What about geriatricians.  Geriatricians exist.  The problem is they largely work in hospitals where they see people who have already failed the system or in hospital clinics where after being on a long wait list you can get assessed.  Not out in the community putting out fires like they should be. 

Family docs?  Both my parents had pretty good family docs.  The problem is that it is very difficult providing the type of care seniors need in a fee for service system, while looking after the rest of your sick and not so sick patients.

Not everybody ages at the same rate.

I sort of knew this but visiting my parents in two different seniors' home brought it home to me.  The seniors' population is a heterogenous group with very different needs.  Closer to home, this means that a couple may not age at the same rate.  My mother for example doesn't recognize  me, my father's mind is still as sharp as every.  This leads to the phenomena of divorce by nursing home where because of different care needs a couple cannot stay in the same facility.  My parents are lucky enough to now live in the same building but in different rooms on different floors.

Even individuals don't age at the same rate.  I was astonished by the precipitous decline in my mother's mentation even though she may have been hiding it well.  The swift decline form a fully functioning individual to something way less than that, constant catches family and the healthcare system off guard.  It shouldn't.

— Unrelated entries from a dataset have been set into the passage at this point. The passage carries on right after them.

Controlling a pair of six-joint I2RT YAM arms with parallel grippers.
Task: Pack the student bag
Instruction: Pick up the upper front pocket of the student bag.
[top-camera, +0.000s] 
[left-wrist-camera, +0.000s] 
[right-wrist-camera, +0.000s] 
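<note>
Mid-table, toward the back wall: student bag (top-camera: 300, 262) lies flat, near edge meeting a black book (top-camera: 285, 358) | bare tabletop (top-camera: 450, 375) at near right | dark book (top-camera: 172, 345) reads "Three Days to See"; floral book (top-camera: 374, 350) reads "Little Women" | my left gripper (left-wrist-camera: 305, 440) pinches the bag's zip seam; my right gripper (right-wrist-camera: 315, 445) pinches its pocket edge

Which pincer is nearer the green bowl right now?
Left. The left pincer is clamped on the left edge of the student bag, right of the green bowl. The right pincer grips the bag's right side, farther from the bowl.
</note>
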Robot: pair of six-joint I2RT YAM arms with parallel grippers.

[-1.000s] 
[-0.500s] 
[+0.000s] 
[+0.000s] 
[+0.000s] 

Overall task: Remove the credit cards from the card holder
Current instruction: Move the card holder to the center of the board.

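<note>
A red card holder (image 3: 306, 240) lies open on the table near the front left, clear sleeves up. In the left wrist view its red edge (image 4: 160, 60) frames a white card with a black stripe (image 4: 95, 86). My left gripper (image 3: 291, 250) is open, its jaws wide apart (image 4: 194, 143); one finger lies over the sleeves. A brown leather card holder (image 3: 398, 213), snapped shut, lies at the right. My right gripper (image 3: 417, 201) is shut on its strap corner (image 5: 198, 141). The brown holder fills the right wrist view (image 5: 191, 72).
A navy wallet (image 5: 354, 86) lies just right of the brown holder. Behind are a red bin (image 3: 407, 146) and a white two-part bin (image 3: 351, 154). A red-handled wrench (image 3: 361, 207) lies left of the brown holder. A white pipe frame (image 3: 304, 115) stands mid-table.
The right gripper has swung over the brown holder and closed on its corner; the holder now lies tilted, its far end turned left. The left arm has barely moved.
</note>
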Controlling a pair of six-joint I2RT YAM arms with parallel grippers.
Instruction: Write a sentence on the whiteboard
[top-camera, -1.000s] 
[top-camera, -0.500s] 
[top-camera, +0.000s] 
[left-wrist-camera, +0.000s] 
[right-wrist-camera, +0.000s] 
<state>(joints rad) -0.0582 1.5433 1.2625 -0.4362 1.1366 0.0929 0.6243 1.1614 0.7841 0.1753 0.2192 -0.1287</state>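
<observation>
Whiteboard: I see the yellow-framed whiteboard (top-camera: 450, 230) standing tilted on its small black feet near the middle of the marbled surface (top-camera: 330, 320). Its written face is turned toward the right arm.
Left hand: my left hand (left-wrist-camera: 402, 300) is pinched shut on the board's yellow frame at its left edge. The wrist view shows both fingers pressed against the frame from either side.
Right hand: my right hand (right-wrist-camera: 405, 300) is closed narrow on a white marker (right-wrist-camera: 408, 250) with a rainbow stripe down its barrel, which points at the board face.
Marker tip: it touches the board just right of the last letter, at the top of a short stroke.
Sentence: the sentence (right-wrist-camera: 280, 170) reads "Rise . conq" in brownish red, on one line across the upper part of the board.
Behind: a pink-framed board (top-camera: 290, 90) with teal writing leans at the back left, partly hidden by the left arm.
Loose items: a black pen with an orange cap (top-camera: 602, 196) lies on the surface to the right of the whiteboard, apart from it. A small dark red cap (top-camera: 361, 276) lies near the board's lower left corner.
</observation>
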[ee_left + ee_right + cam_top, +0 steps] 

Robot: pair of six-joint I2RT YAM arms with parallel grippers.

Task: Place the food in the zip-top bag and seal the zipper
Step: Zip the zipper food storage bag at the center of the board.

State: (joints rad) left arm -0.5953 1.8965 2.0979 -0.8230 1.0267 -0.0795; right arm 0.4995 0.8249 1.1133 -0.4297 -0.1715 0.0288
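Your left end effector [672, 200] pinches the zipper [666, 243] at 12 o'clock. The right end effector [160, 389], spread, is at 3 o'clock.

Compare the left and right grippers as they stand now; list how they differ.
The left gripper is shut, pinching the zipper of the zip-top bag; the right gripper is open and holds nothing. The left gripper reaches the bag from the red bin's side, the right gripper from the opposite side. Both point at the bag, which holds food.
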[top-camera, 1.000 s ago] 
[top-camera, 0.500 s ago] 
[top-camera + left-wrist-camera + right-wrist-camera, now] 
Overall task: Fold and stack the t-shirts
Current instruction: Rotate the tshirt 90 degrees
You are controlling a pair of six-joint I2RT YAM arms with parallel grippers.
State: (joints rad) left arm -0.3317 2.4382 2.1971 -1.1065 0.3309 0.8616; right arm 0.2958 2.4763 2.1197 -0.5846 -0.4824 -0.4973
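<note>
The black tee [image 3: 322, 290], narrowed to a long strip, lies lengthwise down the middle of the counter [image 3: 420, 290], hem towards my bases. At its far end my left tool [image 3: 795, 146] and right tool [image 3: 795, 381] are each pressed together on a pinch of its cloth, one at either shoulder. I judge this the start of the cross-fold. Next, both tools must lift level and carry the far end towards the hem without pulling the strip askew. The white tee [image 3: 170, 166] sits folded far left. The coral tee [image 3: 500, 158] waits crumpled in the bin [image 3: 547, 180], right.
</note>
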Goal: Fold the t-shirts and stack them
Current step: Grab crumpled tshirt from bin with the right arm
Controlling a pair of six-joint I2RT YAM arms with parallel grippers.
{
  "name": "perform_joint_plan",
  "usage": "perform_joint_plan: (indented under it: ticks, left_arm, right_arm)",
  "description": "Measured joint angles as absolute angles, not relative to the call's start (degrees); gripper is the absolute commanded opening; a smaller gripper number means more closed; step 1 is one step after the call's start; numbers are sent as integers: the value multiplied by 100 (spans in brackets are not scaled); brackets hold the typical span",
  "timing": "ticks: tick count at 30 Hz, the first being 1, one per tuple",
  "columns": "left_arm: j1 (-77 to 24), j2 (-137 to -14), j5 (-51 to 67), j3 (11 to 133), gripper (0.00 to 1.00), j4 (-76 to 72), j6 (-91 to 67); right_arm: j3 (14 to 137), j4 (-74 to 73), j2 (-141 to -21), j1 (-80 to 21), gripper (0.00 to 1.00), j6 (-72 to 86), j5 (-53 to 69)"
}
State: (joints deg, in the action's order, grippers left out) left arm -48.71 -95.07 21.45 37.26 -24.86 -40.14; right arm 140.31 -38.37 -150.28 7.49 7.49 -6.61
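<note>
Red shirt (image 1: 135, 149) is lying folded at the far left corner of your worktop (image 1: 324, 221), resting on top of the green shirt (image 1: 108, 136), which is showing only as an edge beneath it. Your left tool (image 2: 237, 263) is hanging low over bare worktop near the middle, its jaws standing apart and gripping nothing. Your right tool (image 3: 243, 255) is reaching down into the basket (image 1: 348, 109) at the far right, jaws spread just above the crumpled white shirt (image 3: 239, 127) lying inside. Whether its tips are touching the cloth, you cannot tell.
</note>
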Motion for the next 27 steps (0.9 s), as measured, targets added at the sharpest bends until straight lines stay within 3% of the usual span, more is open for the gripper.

A week or so ago, a pain clinic patient asked me if I was going to retire.  "Not right now", I said, "but I just turned 60 and things can change in a hurry."

Have I  learned anything from this?

My parents' generation largely didn't deal with this because people died at younger ages from infections or from heart disease or cancer for which there were fewer treatment options.  Therefore faced with their own fragile longevity they have no idea what to do because they never had to deal with elders in the same predicament when they were young.

I am starting to learn and hopefully plan my own senescence. 

Firstly, I  assume that at some point I will not be able to drive.  By that time I  will probably lack the insight into this so it is better to quit well before I am forced to.  This also means living in a place where the services are within walking distance (which  also might be a problem) or that there is good public transport. 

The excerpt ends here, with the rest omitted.